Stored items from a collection
◇ ◇ ◇ ◇

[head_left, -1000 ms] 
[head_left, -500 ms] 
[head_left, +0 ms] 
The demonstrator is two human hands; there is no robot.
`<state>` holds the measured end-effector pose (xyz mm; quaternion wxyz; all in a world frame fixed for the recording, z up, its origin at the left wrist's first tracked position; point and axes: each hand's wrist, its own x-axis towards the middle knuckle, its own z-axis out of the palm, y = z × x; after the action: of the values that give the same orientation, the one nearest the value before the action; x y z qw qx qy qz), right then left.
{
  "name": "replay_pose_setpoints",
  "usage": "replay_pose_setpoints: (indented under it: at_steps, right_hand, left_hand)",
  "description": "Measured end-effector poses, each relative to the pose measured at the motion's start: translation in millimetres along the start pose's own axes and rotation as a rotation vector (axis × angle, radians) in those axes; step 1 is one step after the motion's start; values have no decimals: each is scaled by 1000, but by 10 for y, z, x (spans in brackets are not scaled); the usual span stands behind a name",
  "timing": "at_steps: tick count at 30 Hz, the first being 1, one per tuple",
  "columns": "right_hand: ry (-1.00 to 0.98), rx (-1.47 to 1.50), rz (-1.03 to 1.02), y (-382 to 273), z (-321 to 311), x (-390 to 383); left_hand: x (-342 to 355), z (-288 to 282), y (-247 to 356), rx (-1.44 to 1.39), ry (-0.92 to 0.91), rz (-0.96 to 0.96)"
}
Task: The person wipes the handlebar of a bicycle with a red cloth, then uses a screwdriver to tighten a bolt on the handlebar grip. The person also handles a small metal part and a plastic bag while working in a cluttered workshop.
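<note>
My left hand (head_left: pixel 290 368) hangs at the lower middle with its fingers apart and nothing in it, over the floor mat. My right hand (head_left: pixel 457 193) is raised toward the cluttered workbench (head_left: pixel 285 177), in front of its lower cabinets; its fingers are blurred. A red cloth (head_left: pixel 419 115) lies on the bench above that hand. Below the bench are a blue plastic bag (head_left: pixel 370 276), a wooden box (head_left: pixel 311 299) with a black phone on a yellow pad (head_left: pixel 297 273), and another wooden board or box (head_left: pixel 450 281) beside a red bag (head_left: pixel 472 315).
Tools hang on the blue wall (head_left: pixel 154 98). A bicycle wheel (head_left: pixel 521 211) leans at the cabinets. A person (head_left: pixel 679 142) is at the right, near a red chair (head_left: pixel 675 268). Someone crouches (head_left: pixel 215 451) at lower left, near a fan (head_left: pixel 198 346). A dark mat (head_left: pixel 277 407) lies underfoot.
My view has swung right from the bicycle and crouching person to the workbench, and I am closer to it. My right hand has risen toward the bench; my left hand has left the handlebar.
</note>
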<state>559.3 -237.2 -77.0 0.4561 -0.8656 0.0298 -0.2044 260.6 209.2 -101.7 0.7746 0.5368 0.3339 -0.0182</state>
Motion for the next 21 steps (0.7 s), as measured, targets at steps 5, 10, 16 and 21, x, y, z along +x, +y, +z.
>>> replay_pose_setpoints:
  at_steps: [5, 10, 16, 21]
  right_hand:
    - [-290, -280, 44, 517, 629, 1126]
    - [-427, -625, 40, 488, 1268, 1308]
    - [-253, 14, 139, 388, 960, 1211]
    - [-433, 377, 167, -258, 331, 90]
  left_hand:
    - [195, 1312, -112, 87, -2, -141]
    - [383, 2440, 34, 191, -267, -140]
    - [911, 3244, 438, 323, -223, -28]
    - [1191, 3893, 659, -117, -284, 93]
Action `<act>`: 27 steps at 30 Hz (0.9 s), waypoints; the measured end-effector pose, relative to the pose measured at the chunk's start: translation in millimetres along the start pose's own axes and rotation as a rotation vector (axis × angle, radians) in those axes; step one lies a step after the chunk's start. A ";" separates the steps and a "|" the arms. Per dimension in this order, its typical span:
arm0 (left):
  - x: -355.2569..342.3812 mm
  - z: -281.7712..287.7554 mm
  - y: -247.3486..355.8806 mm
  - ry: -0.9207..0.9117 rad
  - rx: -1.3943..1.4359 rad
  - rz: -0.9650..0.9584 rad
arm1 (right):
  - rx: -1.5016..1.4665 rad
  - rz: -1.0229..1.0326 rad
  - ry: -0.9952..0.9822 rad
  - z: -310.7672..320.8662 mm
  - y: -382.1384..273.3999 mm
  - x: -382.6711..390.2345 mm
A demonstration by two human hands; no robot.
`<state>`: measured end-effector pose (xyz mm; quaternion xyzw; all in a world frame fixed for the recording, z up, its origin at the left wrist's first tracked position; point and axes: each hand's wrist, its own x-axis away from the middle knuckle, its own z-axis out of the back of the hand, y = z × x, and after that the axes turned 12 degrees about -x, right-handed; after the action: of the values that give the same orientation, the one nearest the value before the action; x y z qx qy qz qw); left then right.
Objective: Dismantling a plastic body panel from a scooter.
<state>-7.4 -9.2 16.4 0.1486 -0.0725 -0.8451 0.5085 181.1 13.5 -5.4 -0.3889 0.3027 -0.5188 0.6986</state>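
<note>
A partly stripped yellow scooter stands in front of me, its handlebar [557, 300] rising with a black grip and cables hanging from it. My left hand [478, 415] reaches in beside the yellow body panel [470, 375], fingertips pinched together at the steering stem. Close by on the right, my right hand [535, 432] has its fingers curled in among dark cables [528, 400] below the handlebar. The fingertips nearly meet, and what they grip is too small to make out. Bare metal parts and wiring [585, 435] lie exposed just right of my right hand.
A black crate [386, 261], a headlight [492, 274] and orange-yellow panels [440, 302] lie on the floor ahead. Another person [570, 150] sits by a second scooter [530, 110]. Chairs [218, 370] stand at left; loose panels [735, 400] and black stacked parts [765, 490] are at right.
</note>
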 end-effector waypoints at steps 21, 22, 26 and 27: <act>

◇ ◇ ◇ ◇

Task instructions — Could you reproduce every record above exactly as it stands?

Exercise solution —
[head_left, -1000 ms] 
[head_left, -500 ms] 
[head_left, +0 ms] 
The demonstrator is two human hands; there is no robot.
`<state>` holds the measured end-effector pose (xyz mm; quaternion wxyz; all in a world frame fixed for the recording, z up, its origin at the left wrist's first tracked position; point and axes: each hand's wrist, its own x-axis towards the middle knuckle, its own z-axis out of the palm, y = z × x; after the action: of the values that give the same orientation, the one nearest the value before the action; x y z qw qx qy qz), right then left.
{
  "name": "replay_pose_setpoints",
  "usage": "replay_pose_setpoints: (indented under it: at_steps, right_hand, left_hand)",
  "description": "Measured end-effector poses, each relative to the pose measured at the motion's start: translation in millimetres along the start pose's own axes and rotation as a rotation vector (axis × angle, radians) in those axes; step 1 is one step after the motion's start; values have no decimals: each is scaled by 1000, but by 10 for y, z, x (spans in brackets are not scaled); the usual span stands behind a name",
  "timing": "at_steps: tick count at 30 Hz, the first being 1, one per tuple",
  "columns": "right_hand: ry (-1.00 to 0.98), rx (-1.47 to 1.50), rz (-1.03 to 1.02), y (-382 to 273), z (-321 to 311), x (-390 to 383); left_hand: x (-342 to 355), z (-288 to 282), y (-247 to 356), rx (-1.44 to 1.39), ry (-0.92 to 0.91), rz (-0.96 to 0.96)"
}
Task: The person wipes the handlebar of a bicycle with a red cloth, then uses a screwdriver to tighten a bolt on the handlebar grip. The person also handles a small metal part and a plastic bag while working in a cluttered workshop.
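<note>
My left hand (head_left: pixel 290 368) hangs at the lower middle with its fingers apart and nothing in it, over the floor mat. My right hand (head_left: pixel 457 193) is raised toward the cluttered workbench (head_left: pixel 285 177), in front of its lower cabinets; its fingers are blurred. A red cloth (head_left: pixel 419 115) lies on the bench above that hand. Below the bench are a blue plastic bag (head_left: pixel 370 276), a wooden box (head_left: pixel 311 299) with a black phone on a yellow pad (head_left: pixel 297 273), and another wooden board or box (head_left: pixel 450 281) beside a red bag (head_left: pixel 472 315).
Tools hang on the blue wall (head_left: pixel 154 98). A bicycle wheel (head_left: pixel 521 211) leans at the cabinets. A person (head_left: pixel 679 142) is at the right, near a red chair (head_left: pixel 675 268). Someone crouches (head_left: pixel 215 451) at lower left, near a fan (head_left: pixel 198 346). A dark mat (head_left: pixel 277 407) lies underfoot.
My view has swung right from the bicycle and crouching person to the workbench, and I am closer to it. My right hand has risen toward the bench; my left hand has left the handlebar.
</note>
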<state>559.3 -237.2 -77.0 0.4561 -0.8656 0.0298 -0.2044 260.6 209.2 -101.7 0.7746 0.5368 0.3339 -0.0182</state>
Motion for the next 21 steps (0.7 s), as measured, targets at steps 5, 10, 16 and 21, x, y, z along +x, +y, +z.
>>> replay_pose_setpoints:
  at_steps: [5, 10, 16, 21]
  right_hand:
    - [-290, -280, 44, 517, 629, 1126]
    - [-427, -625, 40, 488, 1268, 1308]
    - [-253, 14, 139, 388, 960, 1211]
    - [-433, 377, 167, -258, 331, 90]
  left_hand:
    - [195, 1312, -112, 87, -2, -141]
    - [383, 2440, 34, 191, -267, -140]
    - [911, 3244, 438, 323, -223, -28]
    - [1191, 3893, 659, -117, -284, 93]
Action `<act>`: 27 steps at 30 Hz (0.9 s), waypoints; the measured end-effector pose, relative to the pose measured at the chunk's start: translation in millimetres along the start pose's own axes and rotation as a rotation vector (axis × angle, radians) in those axes; step one lies a step after the chunk's start. A ";" separates the steps and a "|" the arms. Per dimension in this order, its typical span:
arm0 (left):
  - x: -355.2569..342.3812 mm
  - z: -281.7712..287.7554 mm
  - y: -247.3486..355.8806 mm
  - ry: -0.9207..0.9117 rad
  - rx: -1.3943..1.4359 rad
  - rz: -0.9650..0.9584 rad
arm1 (right):
  - rx: -1.5016..1.4665 rad
  - rz: -1.0229..1.0326 rad
  - ry: -0.9952..0.9822 rad
  - z: -310.7672..320.8662 mm
  - y: -382.1384..273.3999 mm
  - x: -382.6711..390.2345 mm
A demonstration by two human hands; no robot.
`<state>`: measured end-effector pose (xyz mm; quaternion xyzw; all in a world frame fixed for the recording, z up, its origin at the left wrist's first tracked position; point and axes: each hand's wrist, its own x-axis away from the middle knuckle, its own z-axis out of the back of the hand, y = z × x, and after that the axes turned 12 degrees about -x, right-handed; after the action: of the values that give the same orientation, the one nearest the value before the action; x y z qx qy qz qw); left then right.
Objective: Dismantling a plastic body panel from a scooter.
<state>-7.4 -9.2 16.4 0.1486 -0.0725 -0.8451 0.5085 181.1 13.5 -5.4 -0.3889 0.3027 -0.5188 0.6986</state>
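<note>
A partly stripped yellow scooter stands in front of me, its handlebar [557, 300] rising with a black grip and cables hanging from it. My left hand [478, 415] reaches in beside the yellow body panel [470, 375], fingertips pinched together at the steering stem. Close by on the right, my right hand [535, 432] has its fingers curled in among dark cables [528, 400] below the handlebar. The fingertips nearly meet, and what they grip is too small to make out. Bare metal parts and wiring [585, 435] lie exposed just right of my right hand.
A black crate [386, 261], a headlight [492, 274] and orange-yellow panels [440, 302] lie on the floor ahead. Another person [570, 150] sits by a second scooter [530, 110]. Chairs [218, 370] stand at left; loose panels [735, 400] and black stacked parts [765, 490] are at right.
</note>
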 end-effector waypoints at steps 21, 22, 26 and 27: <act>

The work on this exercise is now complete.